Only lines that contain the word "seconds" are to be returned from the data below.

[Saved data entries]
[Start of section]
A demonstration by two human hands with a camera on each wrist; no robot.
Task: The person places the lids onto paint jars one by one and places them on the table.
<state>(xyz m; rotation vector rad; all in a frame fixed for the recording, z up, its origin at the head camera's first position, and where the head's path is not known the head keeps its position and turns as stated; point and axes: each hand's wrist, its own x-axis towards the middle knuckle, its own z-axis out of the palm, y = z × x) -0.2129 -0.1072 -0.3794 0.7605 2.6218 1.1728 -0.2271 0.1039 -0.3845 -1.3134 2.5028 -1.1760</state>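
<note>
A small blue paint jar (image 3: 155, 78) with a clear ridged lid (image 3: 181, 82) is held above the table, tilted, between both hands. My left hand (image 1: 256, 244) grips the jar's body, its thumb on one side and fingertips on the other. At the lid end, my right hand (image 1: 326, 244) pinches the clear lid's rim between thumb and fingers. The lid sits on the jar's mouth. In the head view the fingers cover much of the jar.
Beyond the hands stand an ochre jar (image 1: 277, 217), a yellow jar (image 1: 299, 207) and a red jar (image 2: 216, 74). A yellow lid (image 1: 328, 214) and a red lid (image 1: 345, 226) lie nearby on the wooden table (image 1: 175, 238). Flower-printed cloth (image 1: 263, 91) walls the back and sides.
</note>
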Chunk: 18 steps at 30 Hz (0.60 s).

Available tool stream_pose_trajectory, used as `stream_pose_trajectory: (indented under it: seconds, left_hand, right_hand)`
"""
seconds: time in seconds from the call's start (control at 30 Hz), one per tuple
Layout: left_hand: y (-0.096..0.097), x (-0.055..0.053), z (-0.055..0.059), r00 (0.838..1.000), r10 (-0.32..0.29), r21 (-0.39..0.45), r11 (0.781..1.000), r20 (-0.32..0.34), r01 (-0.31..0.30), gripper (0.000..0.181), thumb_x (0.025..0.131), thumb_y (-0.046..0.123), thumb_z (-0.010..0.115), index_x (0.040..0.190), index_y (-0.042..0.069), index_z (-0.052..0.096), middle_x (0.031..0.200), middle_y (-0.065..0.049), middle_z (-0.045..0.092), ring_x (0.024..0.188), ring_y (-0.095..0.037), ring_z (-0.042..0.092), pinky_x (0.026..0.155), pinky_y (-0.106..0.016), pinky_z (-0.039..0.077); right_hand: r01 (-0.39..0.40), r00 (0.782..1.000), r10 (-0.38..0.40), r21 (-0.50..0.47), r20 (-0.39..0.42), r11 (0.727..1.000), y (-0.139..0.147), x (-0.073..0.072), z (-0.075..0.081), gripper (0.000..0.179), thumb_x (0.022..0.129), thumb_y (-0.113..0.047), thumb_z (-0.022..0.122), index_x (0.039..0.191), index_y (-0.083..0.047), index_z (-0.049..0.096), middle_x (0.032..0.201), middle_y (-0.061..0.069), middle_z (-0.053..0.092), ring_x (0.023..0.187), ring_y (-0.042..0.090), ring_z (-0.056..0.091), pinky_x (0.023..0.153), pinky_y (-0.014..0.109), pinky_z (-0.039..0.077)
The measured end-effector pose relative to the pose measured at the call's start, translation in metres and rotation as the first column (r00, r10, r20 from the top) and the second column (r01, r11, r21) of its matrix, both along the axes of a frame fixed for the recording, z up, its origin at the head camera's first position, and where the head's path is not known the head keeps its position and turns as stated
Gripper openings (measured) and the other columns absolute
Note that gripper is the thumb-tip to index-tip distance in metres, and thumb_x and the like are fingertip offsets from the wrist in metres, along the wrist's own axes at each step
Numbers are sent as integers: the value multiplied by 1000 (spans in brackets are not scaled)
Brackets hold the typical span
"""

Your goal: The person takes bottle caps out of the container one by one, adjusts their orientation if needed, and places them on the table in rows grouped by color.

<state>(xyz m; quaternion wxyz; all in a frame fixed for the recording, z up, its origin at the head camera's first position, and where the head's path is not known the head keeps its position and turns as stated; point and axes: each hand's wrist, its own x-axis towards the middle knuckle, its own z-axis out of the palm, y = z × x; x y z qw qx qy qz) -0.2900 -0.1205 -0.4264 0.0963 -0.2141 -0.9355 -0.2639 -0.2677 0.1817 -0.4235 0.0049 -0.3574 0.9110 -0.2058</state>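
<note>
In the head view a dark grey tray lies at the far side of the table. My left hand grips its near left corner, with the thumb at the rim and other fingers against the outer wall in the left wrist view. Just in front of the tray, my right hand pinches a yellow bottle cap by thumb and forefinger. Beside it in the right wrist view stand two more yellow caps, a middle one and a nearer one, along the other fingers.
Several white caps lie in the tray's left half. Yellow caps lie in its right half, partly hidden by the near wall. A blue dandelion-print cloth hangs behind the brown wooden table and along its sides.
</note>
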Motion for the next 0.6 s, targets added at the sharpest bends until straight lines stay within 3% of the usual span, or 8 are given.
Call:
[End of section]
» RESULT OF THIS TASK:
Available tool stream_pose_trajectory, used as `stream_pose_trajectory: (indented under it: seconds, left_hand, right_hand)`
seconds: time in seconds from the call's start (control at 30 Hz), one per tuple

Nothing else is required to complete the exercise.